╭──

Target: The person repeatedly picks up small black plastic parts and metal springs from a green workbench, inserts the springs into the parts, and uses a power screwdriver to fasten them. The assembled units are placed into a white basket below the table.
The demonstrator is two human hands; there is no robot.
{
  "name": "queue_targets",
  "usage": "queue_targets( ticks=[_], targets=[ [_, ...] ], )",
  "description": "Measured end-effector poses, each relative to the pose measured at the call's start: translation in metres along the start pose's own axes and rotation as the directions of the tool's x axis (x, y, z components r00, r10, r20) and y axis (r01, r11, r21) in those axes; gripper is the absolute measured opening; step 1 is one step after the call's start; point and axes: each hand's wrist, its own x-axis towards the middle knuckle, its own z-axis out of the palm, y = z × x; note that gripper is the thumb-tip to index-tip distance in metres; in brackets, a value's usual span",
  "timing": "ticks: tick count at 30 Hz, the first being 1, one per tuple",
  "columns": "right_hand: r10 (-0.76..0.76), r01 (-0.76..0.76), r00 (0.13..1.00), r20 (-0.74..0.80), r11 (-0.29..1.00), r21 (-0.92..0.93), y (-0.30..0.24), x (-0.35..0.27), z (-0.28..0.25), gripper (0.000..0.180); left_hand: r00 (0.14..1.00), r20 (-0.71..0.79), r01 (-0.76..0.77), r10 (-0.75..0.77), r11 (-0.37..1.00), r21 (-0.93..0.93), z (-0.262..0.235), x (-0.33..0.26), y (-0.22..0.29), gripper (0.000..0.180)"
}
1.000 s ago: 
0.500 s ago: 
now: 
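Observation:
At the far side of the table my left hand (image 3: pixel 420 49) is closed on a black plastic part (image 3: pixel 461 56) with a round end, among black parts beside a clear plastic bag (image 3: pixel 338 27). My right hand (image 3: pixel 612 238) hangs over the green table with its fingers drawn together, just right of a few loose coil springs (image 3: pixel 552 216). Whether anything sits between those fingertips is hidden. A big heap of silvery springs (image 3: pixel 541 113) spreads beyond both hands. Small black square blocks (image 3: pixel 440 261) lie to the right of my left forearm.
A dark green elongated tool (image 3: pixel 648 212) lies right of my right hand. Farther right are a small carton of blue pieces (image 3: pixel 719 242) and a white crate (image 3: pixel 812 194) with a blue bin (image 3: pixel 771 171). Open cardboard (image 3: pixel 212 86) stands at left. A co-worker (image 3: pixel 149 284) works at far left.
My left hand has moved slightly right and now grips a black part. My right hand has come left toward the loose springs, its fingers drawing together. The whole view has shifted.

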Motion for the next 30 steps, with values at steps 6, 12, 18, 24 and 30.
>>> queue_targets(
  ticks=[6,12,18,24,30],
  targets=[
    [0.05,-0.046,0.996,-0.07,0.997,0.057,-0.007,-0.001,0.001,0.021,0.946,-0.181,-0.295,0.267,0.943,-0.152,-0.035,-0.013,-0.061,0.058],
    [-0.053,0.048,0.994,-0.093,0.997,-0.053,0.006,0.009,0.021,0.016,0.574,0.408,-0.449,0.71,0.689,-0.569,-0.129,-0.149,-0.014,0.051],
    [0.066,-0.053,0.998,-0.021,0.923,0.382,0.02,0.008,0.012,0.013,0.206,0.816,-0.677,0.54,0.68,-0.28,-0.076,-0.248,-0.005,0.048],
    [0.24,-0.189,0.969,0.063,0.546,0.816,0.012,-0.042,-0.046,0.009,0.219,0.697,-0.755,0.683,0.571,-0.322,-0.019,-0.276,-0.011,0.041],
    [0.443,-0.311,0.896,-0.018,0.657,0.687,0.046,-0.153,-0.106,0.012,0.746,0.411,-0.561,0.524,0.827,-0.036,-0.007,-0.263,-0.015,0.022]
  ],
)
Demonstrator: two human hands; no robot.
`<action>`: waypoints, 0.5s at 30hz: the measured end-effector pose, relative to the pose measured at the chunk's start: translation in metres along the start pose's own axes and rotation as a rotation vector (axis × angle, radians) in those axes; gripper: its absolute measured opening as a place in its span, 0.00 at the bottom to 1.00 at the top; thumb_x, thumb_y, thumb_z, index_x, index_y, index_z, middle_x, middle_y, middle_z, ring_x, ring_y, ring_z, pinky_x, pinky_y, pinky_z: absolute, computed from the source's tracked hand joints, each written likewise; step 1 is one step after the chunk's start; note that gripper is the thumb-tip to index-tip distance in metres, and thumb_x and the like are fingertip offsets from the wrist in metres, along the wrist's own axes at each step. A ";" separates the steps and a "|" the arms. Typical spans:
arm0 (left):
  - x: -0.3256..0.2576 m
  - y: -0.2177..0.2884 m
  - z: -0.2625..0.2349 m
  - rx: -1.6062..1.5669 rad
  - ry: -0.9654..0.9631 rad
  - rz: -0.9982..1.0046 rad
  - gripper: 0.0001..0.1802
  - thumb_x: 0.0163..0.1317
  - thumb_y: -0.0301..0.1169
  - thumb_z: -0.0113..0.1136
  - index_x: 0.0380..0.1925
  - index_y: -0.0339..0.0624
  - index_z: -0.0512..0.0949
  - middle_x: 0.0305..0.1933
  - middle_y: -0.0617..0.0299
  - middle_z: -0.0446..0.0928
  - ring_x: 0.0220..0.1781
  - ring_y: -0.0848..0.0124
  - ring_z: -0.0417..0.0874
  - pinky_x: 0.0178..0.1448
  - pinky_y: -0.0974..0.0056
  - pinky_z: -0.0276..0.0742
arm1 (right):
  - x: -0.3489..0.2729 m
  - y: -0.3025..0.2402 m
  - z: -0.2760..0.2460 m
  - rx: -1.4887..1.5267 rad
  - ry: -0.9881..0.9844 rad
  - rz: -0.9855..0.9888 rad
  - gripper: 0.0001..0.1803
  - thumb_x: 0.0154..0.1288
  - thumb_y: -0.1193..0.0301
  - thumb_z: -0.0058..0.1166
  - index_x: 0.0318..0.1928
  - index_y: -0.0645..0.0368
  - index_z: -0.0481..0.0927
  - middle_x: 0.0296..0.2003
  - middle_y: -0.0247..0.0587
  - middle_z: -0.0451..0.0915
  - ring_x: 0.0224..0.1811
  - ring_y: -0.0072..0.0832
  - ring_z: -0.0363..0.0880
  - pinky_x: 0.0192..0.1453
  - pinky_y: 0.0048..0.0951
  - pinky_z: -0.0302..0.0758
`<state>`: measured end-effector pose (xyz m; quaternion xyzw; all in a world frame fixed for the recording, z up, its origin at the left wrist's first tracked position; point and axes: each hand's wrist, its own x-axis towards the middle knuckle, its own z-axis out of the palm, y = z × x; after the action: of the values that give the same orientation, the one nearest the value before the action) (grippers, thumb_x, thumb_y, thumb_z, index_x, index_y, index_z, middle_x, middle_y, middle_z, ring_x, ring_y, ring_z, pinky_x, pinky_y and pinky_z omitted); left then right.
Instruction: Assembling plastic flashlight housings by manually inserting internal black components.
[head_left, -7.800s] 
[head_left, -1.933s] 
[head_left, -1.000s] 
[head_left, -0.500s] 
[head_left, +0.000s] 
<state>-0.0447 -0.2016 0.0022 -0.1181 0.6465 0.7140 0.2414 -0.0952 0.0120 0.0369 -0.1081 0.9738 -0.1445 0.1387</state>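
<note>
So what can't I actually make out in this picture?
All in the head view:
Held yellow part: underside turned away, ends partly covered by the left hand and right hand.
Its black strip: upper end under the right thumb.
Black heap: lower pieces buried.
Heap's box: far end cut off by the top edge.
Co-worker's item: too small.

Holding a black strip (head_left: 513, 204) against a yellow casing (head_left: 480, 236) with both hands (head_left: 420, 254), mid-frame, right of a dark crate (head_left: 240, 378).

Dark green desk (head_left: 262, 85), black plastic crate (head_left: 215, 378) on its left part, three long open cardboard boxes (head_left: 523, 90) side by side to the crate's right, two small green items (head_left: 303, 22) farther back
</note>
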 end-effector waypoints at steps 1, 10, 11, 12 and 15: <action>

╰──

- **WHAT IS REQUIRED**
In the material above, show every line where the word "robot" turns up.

- **RESPONSE FOR THIS EXERCISE**
The demonstrator is two human hands; there is no robot.
Demonstrator: two human hands; no robot.

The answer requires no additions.